自20世纪50年代以来,英国一直认为,在一场大战中,我们将与美国盟友并肩作战。是的,我们可以独自应对较小的战争:亚丁、福克兰群岛、塞拉利昂。但如果情况真的变得糟糕,我们将加入一个由美国领导的联盟。
与其他西方盟友一样,我们因此专业化,而不是发展全方位的防御能力。我们依赖美国提供重型运输、先进卫星和情报。更严重的是,我们依赖它开发和维护我们的核导弹。
我们目前的威慑力量,三叉戟II,将持续到2040年。然后呢?我们能确定美国将是一个可靠的盟友吗?我认为有可能;但在过去两个月之后,我不再那么确定了。
欧洲呢?同样,我愿意认为我们仍将站在同一战线——自由和民主的战线——但不久前,欧盟计划关闭爱尔兰边境,因为我们的疫苗推广速度比他们快。
在脱欧前夕,时任外交大臣的杰里米·亨特惊讶地发现,英国对欧洲防务的投资——在爱沙尼亚和波兰的装甲团,皇家空军实际上充当罗马尼亚的空军等——并没有产生可兑现的好感。即使现在,当人们可能认为欧盟会急于将英国拉入更紧密的防务安排时,它仍然固执地坚持立场,除非我们给予其船只在我们水域捕鱼的权利,否则不会与我们讨论其他任何事情。
不,只有一组国家是我们40年后不可能与之闹翻的:其他CANZUK国家。这很重要,尤其是因为我们需要尽快就下一代威慑力量做出决定。
如果我们决定建立一个完全自主的核能力——一个不需要美国存储或备件的核能力,如法国那样——我们将需要自己的火箭制造能力。
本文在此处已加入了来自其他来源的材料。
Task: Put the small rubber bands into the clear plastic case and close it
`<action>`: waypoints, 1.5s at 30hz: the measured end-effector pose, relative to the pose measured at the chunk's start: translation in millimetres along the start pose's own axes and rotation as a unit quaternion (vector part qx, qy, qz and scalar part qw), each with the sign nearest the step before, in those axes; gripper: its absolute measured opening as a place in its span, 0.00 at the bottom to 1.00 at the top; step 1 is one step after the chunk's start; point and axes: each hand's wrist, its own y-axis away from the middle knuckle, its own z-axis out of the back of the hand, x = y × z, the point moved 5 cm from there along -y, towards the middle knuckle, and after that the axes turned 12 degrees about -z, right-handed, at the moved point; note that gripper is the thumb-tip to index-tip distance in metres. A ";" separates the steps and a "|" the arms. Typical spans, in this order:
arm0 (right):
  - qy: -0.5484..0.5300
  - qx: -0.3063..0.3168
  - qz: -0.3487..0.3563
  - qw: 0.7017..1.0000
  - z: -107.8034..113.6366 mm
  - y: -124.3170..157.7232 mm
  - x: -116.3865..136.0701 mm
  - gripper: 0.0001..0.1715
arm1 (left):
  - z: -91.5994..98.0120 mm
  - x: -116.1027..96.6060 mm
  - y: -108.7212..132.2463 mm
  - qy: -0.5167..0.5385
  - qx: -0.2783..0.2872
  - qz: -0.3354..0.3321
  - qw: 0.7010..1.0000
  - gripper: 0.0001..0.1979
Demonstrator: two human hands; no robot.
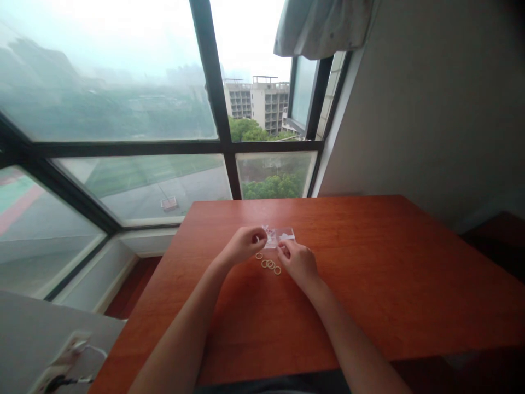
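A small clear plastic bag (282, 236) lies on the reddish wooden table (369, 262). My left hand (244, 244) is curled, its fingertips pinching the bag's left edge. My right hand (298, 260) is closed too, fingers pinched at the bag's near edge. Several small pale rubber bands (269, 264) lie loose on the table between my two hands, just in front of the bag.
The table stands against a large window (164, 137) with dark frames and beside a grey wall (430, 109) on the right. A white power strip with cables (61, 361) sits on a ledge at the lower left.
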 end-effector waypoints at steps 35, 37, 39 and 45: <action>0.019 0.171 0.053 0.984 -7.2 9.4 5.4 0.09 | 15.6 12.0 11.1 -0.102 0.051 0.040 0.993 0.09; 0.016 0.173 0.054 0.983 -7.4 9.5 6.3 0.09 | 15.5 12.4 11.2 -0.104 0.052 0.042 0.992 0.09; 0.009 0.176 0.057 0.983 -7.7 9.3 7.1 0.09 | 15.2 12.3 11.0 -0.105 0.054 0.042 0.992 0.09; 0.025 0.172 0.058 0.983 -9.3 8.8 7.1 0.10 | 15.1 9.8 9.8 -0.104 0.051 0.034 0.993 0.08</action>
这将比购买现成的美国替代品贵大约两倍。单靠我们自己,我们负担不起;作为CANZUK联盟的一部分,我们可以。
CANZUK在四个潜在成员国中一直获得约三分之二的支持率,使其成为政府可以实施但尚未实施的最受欢迎的政策。
为什么他们没有实施?部分原因是,直到最近,热情主要来自右翼政党:英国的保守党、加拿大的自由党、澳大利亚的自由党,以及新西兰的三个右翼政党(国家党、新西兰优先党和行动党)。
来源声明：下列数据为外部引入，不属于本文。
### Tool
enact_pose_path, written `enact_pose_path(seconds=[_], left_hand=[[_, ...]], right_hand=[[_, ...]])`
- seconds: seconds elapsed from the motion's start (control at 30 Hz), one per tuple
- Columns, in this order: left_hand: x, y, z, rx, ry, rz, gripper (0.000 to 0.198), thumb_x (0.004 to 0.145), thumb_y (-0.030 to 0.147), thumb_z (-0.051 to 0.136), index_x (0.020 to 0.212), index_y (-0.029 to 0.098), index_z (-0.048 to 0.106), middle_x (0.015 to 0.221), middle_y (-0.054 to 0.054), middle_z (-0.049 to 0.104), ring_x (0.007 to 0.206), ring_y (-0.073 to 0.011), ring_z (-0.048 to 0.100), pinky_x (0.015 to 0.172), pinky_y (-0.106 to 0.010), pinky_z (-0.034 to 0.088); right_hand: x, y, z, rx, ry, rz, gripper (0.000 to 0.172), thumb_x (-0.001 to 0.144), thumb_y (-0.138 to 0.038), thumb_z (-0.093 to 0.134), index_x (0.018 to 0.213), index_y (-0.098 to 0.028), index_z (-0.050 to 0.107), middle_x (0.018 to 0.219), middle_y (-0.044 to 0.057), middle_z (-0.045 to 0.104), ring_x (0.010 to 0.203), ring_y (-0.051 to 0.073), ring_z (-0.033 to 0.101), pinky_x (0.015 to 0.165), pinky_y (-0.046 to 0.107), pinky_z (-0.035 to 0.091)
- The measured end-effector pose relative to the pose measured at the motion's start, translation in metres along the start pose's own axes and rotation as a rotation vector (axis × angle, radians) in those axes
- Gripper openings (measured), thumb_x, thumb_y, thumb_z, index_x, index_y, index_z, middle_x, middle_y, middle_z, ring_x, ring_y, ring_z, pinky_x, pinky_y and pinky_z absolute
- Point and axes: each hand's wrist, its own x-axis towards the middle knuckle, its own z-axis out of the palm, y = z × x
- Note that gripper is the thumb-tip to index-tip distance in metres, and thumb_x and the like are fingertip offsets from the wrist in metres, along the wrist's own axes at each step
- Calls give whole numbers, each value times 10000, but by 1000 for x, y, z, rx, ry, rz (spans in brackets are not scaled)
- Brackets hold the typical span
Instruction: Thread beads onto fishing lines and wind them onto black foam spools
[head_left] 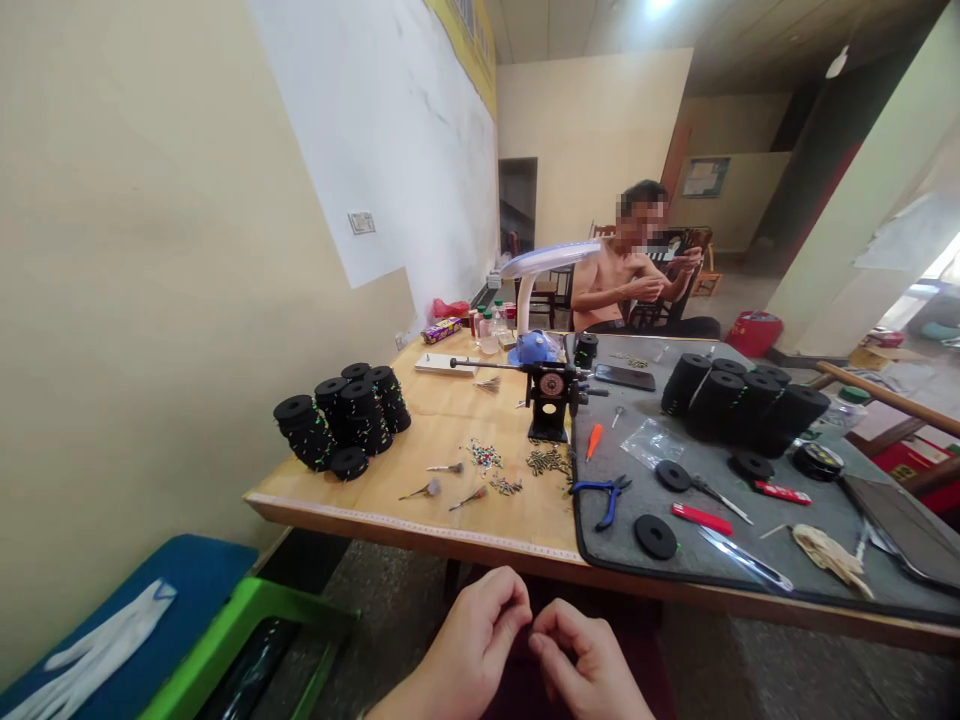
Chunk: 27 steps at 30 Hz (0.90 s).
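My left hand (484, 630) and my right hand (581, 655) are close together in front of the table's near edge. Each is closed in a pinch, thumb against fingers. Whatever may be between the fingertips is too small to make out. Nearest to them on the table (450, 515) lie blue-handled pliers (602, 495), a black foam spool (655, 537) and a red box cutter (701, 518). To the left are small bundles of fine stems (469, 498), a pile of coloured beads (484, 455) and a pile of small metal pieces (547, 460).
Stacked black spools stand at the left (360, 410) and right (742, 395). Mid-table is a black winding device (550, 400) with a long rod, behind it a desk lamp (532, 350). Tweezers (746, 558) lie on the grey mat (622, 520). A person (622, 270) sits beyond.
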Motion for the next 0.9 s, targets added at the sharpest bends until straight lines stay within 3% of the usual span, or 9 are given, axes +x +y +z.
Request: enact_pose_path(seconds=[0.13, 0.23, 0.3, 0.4, 0.53, 0.67, 0.8, 0.83, 0.9], left_hand=[[20, -15, -25, 143, 118, -26, 204, 898, 269, 447, 739, 190, 546, 704, -24, 588, 674, -168, 536, 636, -250, 423], [54, -38, -65, 516, 314, -40, 140, 864, 221, 489, 935, 178, 602, 962, -90, 647, 948, -236, 563, 861, -333, 415], [79, -54, -91, 665, 322, -146, 219, 815, 146, 517, 1012, 163, 612, 1063, -121, 644, 1030, -270, 538, 915, -378, 387], [110, -73, -110, 683, 275, -188, 277, 735, 52, 534, 970, 145, 646, 993, -137, 677, 1004, -291, 554, 893, -397, 391], [135, -88, -114, 629, 232, -201, 241, 708, 29, 530, 866, 151, 664, 828, -112, 692, 890, -266, 591, 845, -375, 409], [141, -82, -125, 506, 278, -149, 170, 748, 80, 506, 822, 157, 637, 876, -114, 670, 900, -248, 571, 843, -357, 411], [112, -56, -116, 312, 313, -98, 133, 807, 220, 496, 893, 166, 583, 874, -66, 642, 801, -193, 578, 708, -289, 458], [98, -49, -105, 228, 295, -97, 146, 810, 262, 506, 894, 163, 573, 813, -44, 630, 714, -167, 569, 637, -262, 454], [66, -36, -73, -199, 196, -176, 185, 781, 306, 577, 895, 162, 561, 697, 4, 582, 567, -121, 503, 537, -234, 411]], right_hand=[[2, 10, 0, 118, 55, 92, 319, 806, -463, 560, 663, -196, 458, 459, -87, 367, 401, 68, 317, 410, 195, 227], [4, 22, -2, 271, 128, 164, 416, 764, -589, 565, 676, -208, 421, 401, -124, 297, 356, 49, 231, 392, 190, 167], [4, 29, -2, 341, 168, 185, 455, 739, -634, 575, 689, -206, 427, 374, -136, 286, 341, 40, 198, 389, 190, 135], [5, 35, -2, 417, 215, 206, 466, 726, -636, 603, 713, -194, 453, 349, -143, 287, 334, 31, 169, 396, 191, 100], [5, 33, 0, 501, 261, 210, 452, 721, -601, 643, 718, -183, 470, 330, -143, 296, 330, 25, 146, 400, 196, 70], [1, 25, -1, 563, 286, 213, 437, 724, -579, 657, 719, -182, 472, 323, -144, 295, 332, 25, 133, 401, 199, 64], [-2, 19, 0, 585, 297, 220, 401, 743, -533, 664, 713, -182, 472, 331, -144, 294, 336, 25, 137, 397, 198, 77], [-2, 19, 1, 584, 292, 218, 392, 748, -523, 663, 718, -182, 473, 329, -145, 298, 332, 24, 141, 394, 195, 80], [-3, 20, 4, 575, 278, 219, 383, 752, -517, 658, 729, -182, 474, 322, -146, 315, 322, 24, 157, 386, 187, 93]])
一些左派人士本能地反对任何看起来像帝国怀旧的东西,或者更糟的是,对白人英联邦的怀念(尽管实际上,这四个国家的非白人人口比例都比欧盟大)。在英国,欧洲怀旧者对脱欧派提议与遥远国家自由流动感到不安,理由是英国人更容易想象自己在澳大利亚或加拿大工作,而不是在芬兰或斯洛伐克。
但这一切都是在特朗普开始威胁吞并加拿大之前——事实上,他还对其他美国盟友施压。当澳大利亚在2005年与美国签署贸易协议时,它特别豁免了其钢铁出口免受以国家安全名义征收的任何关税。特朗普还是征收了这些关税。
突然间,CANZUK开始看起来既不可避免又紧迫。在上个月的加拿大自由党领袖辩论中,候选人们争先恐后地要求与其他主要英语君主国建立更紧密的经济联系——尽管这是法语辩论。
当我在本周的上议院提出CANZUK时,冷静的部长查普曼男爵夫人回答说,政府将同情地听取任何提议。
从基本原则出发,我并不偏好CANZUK协议而非美国领导的协议。我更愿意保留美英共同防御协议、北约、AUKUS以及自1941年大西洋宪章以来我们建立的所有其他机制。我很高兴看到新西兰在其令人印象深刻的国防部长朱迪思·柯林斯的领导下与AUKUS保持一致。
如果美国联盟可以挽救,CANZUK将作为补充。但如果不可以,它是一个舒适的备选方案,构成地球上第三大军事力量。
我们能多快实施?明年10月是1926年帝国会议的百年纪念,那次会议开始了大英帝国向自愿联合体——英联邦——的正式转变。
正如乔治五世国王在那次场合接待了他的各位总理一样,他的曾孙查尔斯三世应该邀请他的四个主要领域的总理——届时,如果运气好的话,可能包括澳大利亚的彼得·达顿、加拿大的皮埃尔·波利耶夫尔以及新西兰的克里斯托弗·卢克森。那次会议应宣布正式成立CANZUK秘书处,基于时区原因设在温哥华,并负责确保四个同源国家之间的劳动力自由流动、市场互惠和共同防御。
这将为每位参与的总理带来巨大的选举推动力。你知道吗?如果基尔·斯塔默爵士能成功,他应得此荣誉。
丹尼尔·汉南是前保守党欧洲议会议员、上议院成员和脱欧投票的创始人。